Zdaniem Wojciecha Barana, radnego powiatowego uczniowie na zajęcia praktyczne nie powinni sami przynosić produktów potrzebnych do nauki zawodu. Chodzi o klasy o profilu gastronomicznym w Zespole Szkół w Bielicach.
Przeczytaj także: Mogilno. Wysokie podatki mają łatać dziury w kasie miasta
Sami gotują i sami to potem zjadają
- Mniej zamożni uczniowie nie są w stanie uczestniczyć w zajęciach. Tak nie może być, żeby kogoś nie było stać na zajęcia - mówi Baran. - Dlatego kształcenie praktyczne powinno się przenieść do jakiś zakładów.
- Nie wierzę w to, że jak ktoś nie przyniesie szklanki mąki czy jajka to nie może brać udziału w zajęciach - mówi starosta Tomasz Barczak, któremu szkoła w Bielicach podlega.
Jak wyglądają praktyczne zajęcia gotowania wyjaśnia Andrzej Konieczka, naczelnik wydziału oświaty starostwa.
- Uczniowie przynoszą produkty wartości 8-10 złotych. Takie zajęcia odbywają się w szkole zawodowej osiem razy w miesiącu, w technikum rzadziej - wyjaśnia naczelnik. - Nie można przenieść zajęć do pracodawcy (baru, restauracji - przyp. red.). Nikt nie przyjmie 20 dzieciaków. A dania wykonane na zajęciach i tak uczeń zjada lub zabiera do domu.
Bez produktów też wpuszczą na zajęcia
Andrzej Konieczka zapewnia także, że nie ma problemu jeśli jakiś uczeń nie przyniesie produktów.
- Nie jest prawdą, że uczeń nie jest wpuszczany na zajęcia, dołącza po prostu do innych i gotują razem.
Wojciech Baran mówi, że takie tłumaczenie go zasmuca.
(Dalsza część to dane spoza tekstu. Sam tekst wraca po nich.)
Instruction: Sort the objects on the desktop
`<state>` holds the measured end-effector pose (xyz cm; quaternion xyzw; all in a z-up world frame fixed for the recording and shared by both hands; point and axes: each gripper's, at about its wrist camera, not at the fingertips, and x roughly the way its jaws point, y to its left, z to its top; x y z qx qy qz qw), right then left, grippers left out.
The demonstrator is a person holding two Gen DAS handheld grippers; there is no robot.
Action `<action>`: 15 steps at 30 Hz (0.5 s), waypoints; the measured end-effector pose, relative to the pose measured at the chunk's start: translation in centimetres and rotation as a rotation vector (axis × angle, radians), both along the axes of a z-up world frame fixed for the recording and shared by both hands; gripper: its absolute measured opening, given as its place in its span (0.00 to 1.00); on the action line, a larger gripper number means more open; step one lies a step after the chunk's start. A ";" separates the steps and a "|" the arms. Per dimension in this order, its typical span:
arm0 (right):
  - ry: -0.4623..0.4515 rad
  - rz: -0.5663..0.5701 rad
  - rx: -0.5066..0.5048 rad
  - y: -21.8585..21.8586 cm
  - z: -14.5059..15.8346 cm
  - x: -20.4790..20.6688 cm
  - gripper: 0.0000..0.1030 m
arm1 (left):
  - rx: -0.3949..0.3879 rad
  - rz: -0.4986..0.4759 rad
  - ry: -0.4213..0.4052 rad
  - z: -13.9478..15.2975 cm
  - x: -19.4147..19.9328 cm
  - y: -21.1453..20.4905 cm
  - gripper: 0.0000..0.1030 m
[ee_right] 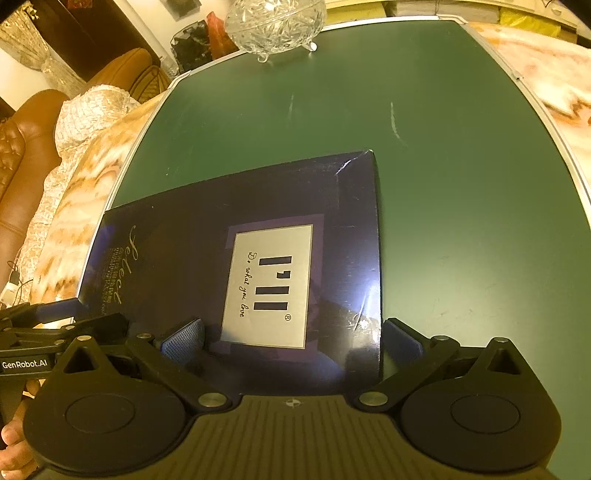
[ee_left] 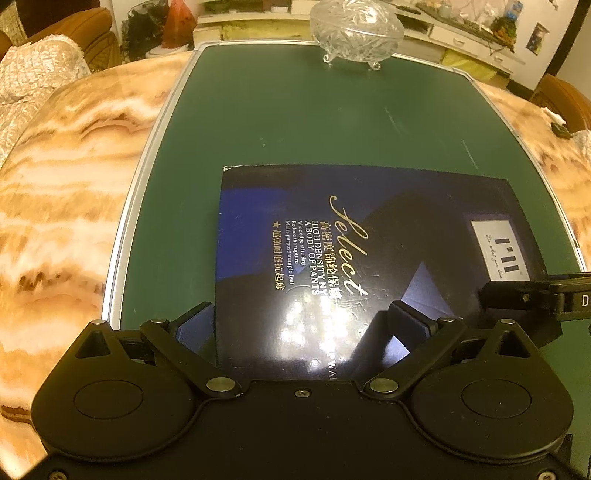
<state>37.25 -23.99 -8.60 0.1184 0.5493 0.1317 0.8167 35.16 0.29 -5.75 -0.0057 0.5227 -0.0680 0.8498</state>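
Both hand-held grippers, left (ee_left: 301, 325) and right (ee_right: 291, 338), gape released over the glossy garment box (ee_left: 354, 266) lying lower-centre on the green surface (ee_left: 295, 118); slick flat cardboard could slip.

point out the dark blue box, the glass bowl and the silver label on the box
dark blue box (ee_left: 295, 266), left wrist view, on its glossy lid by the gold lettering
glass bowl (ee_left: 356, 29), left wrist view, on its cut-glass body
silver label (ee_right: 269, 284), right wrist view, on the label's middle, by the dark bars
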 end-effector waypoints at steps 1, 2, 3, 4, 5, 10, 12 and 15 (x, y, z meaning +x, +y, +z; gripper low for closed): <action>-0.002 0.001 -0.003 0.1 0.0 -0.1 1.00 | 0.000 0.001 0.001 0.0 0.0 0.0 0.97; -0.004 0.002 -0.007 0.1 0.1 -0.1 1.00 | 0.000 0.001 0.002 0.0 0.0 0.0 0.97; -0.005 0.003 -0.010 0.2 0.1 -0.1 1.00 | -0.001 0.002 0.002 0.0 0.0 0.0 0.97; -0.005 0.005 -0.012 0.3 0.1 -0.1 1.00 | -0.002 0.002 0.003 0.0 0.0 0.0 0.97; -0.005 0.005 -0.013 0.3 0.1 -0.1 1.00 | -0.003 0.002 0.003 0.0 0.0 0.0 0.97; -0.010 0.001 -0.024 0.7 0.1 -0.2 1.00 | -0.002 0.004 0.002 0.0 -0.1 0.0 0.97; -0.013 0.002 -0.028 0.9 0.1 -0.2 1.00 | -0.003 0.006 0.002 0.0 -0.1 0.0 0.97; -0.019 0.008 -0.033 1.0 0.0 -0.2 1.00 | 0.001 0.005 0.000 0.0 -0.2 0.0 0.97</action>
Jak mówi - uczeń, którego nie stać na zakupy czuje się gorszy, a taki system kształcenia prowadzi do dyskryminacji. I prosi władze powiatu, aby to zmienić.
Andrzej Konieczka zapewnia, że jeśli jest jakiś "drastyczny przypadek", że ktoś nie może kupić produktów to można skorzystać z pomocy społecznej lub systemu stypendialnego.
- Jeśli trzeba to proszę do mnie się zwrócić. Kupię jajka, mąkę. A uczeń wcale nie musi wiedzieć, że to jest ode mnie - deklaruje starosta Tomasz Barczak.
Jedzenie jest jak książka
Sprawdziliśmy jak organizowane się zajęcia gastronomiczne w innej placówce, w Zespole Szkół Ponadgimnazjalnych nr 2 w Inowrocławiu.
Dyrektor Artur Mikołajczak mówi, że część zajęć odbywa się w szkolnej kuchni. Wtedy uczniowie nie przynoszą produktów. Natomiast na produkty na zajęcia praktyczne poza kuchnią uczniowie się składają. Co miesiąc przynoszą po 15 złotych.
- Traktujemy to jak kupienie książki - mówi dyrektor.
I dodaje, że w innych szkołach gastronomicznych także młodzież płaci za składniki do przygotowanych dań.